If you are an employer accountable for the wellbeing of your team on-site, fire safety is one of the most important topics you should be aware of.
Fire safety helps to prevent loss of life, injury, and property damage, while also protecting overall health.
Knowing that you are safe on-site — whether as an employer, employee, or visitor — helps to give peace of mind, reduce concerns, and lessen distractions, thereby increasing productivity and focus.
It is essential that you are fully aware of the particular legal obligations that apply to your industry, country, and type of building. This can sometimes be achieved with extensive research online, but it will be made less complex and time-consuming by hiring a qualified expert instead.
The following overview is a good starting point for understanding your fire safety responsibilities in the workplace.
Workplace Fire Risk Assessment
Some locations will already have a Workplace Fire Risk Assessment in place. These documents will help you to identify potential fire hazards and risks on your premises, which can include areas of concern, or specific pieces of equipment.
You will then be in a position to decide (or be advised) on whether these matters need careful control and management, removal from the site, or just regular maintenance.
Your fire risk assessment should be regularly carried out and updated often. Plus, you should make sure that you are in full compliance with the relevant regulations that apply to your industry.
Trained or qualified fire wardens can be appointed to oversee the main aspects of fire safety in the workplace.
This can include checking equipment, ensuring that escape routes are clear, and assisting in the event of an evacuation. Fire wardens may also provide a form of ‘checkpoint’ or point of contact in the event of an emergency.
Check whether you already have a fire warden appointed for your premises, and take steps to train and appoint fire wardens yourself if you find that the existing warden setup does not offer sufficient protection.
Also, while fire wardens are a helpful focal point for fire safety, it is important to mention that all personnel should have a functional awareness of their fire safety practices and responsibilities. Therefore, ensure that you and your staff all have a solid understanding of fire safety and prevention procedures, as well as detailed knowledge of the protocols to follow in an emergency.
Workplace Fire Emergency Evacuation Plan (FEEP)
Perhaps one of the most essential steps when configuring fire safety procedures for a premises is having a safe and suitable evacuation plan. The route for the evacuation must remain clear and unobstructed at all times, and alternative exit routes must be identified in case any obstacles develop.
Also, it is imperative to identify any vulnerable persons on-site who may need additional assistance to evacuate in the event of a fire – as can be the case with wheelchair users, for example.

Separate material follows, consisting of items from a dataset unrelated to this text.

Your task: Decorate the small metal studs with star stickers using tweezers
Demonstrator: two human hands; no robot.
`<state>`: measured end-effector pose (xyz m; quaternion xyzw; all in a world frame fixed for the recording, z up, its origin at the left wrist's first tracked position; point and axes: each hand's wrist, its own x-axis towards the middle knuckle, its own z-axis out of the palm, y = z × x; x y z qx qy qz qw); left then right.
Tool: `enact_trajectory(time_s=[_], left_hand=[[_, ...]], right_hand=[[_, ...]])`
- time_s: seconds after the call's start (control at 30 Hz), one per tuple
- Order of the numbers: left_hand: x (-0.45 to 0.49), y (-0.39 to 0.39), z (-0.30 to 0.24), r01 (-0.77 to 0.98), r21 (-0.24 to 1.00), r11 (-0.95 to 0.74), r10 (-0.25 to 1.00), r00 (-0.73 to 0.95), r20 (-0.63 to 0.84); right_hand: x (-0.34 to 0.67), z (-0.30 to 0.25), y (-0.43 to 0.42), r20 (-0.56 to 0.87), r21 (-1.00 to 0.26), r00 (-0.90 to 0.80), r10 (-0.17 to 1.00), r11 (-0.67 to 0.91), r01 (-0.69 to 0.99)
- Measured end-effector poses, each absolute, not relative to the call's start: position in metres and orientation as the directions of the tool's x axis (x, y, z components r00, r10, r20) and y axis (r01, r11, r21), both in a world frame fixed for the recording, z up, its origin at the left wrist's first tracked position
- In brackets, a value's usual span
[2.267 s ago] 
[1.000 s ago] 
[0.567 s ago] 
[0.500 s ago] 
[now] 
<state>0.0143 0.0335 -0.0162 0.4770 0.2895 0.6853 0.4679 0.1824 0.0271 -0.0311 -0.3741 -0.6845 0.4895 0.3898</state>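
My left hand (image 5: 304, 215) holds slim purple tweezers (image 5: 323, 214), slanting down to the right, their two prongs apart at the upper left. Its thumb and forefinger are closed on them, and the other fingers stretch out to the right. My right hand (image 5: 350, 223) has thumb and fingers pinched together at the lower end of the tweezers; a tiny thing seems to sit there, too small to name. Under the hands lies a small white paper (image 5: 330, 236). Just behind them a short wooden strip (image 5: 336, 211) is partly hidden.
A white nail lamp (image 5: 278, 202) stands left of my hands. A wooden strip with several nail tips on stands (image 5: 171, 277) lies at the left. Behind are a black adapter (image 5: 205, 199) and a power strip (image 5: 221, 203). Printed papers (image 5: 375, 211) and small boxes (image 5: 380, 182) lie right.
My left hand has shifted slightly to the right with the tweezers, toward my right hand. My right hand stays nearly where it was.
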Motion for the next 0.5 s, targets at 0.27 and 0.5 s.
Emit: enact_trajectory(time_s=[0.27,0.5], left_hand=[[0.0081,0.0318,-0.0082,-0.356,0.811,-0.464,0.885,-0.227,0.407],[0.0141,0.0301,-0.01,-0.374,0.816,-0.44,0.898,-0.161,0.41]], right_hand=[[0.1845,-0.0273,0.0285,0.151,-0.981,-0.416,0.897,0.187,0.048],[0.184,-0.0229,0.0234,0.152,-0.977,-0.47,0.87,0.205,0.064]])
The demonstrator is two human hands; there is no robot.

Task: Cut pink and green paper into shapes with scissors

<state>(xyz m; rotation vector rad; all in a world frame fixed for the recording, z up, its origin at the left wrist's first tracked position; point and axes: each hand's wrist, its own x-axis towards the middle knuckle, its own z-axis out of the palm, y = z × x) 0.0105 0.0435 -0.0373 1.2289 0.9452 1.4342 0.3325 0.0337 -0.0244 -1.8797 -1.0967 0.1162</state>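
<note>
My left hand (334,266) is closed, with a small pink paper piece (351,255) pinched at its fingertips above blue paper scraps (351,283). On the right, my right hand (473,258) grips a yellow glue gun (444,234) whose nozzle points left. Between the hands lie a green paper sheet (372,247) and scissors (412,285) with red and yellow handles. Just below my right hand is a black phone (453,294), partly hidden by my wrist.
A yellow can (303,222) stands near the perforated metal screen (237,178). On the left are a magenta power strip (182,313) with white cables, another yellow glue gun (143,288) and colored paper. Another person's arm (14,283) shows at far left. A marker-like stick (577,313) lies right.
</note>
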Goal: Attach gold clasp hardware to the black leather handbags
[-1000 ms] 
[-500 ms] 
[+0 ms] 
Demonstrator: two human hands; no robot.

Be aware too that evacuation routes may need to be specifically created to bypass lifts, escalators, and other electrical equipment, so be sure to consult a qualified professional and any relevant regulatory bodies.
The route and evacuation times should then be regularly tested, with a roll call of all those present taking place afterwards.
Fire Extinguishers, Fire Alarms, And Fire Doors
Ensure that you have installed the best and most appropriate fire safety features that you can afford.
These features might include fire extinguishers (which should be regularly charged and checked), fire doors that can prevent the spread of a blaze, and fire alarms that are sensitive and effective.
Some fire alarms can also be connected to the relevant authorities, alerting them of a problem if not turned off within a certain length of time. This can save precious minutes in the event of a fire, so that you can focus on evacuating the premises safely, knowing that the emergency services are on their way.
To ensure proper installation of fire alarms, seek experienced and reliable firms who can advise you on the best solution for your requirements.
It is important not to overlook CCTV as a powerful potential tool in workplace fire safety.
CCTV can not only help you identify a fire before it has the chance to spread, but it can also show the locations of personnel who may be unaware, ill, or injured. These individuals can then be found and assisted quickly.
Electrical Hazards & Smoking
Workplaces should undertake regular checks and maintenance of all electrical equipment, and switch them off overnight or between uses whenever possible. Additionally, you should ensure there is no unauthorised smoking on the premises.
To have an effective fire safety setup in your workplace, ensure that protocols are regularly reviewed, tested, and optimised, and instal vital features such as fire alarms, fire extinguishers, CCTV systems, and more!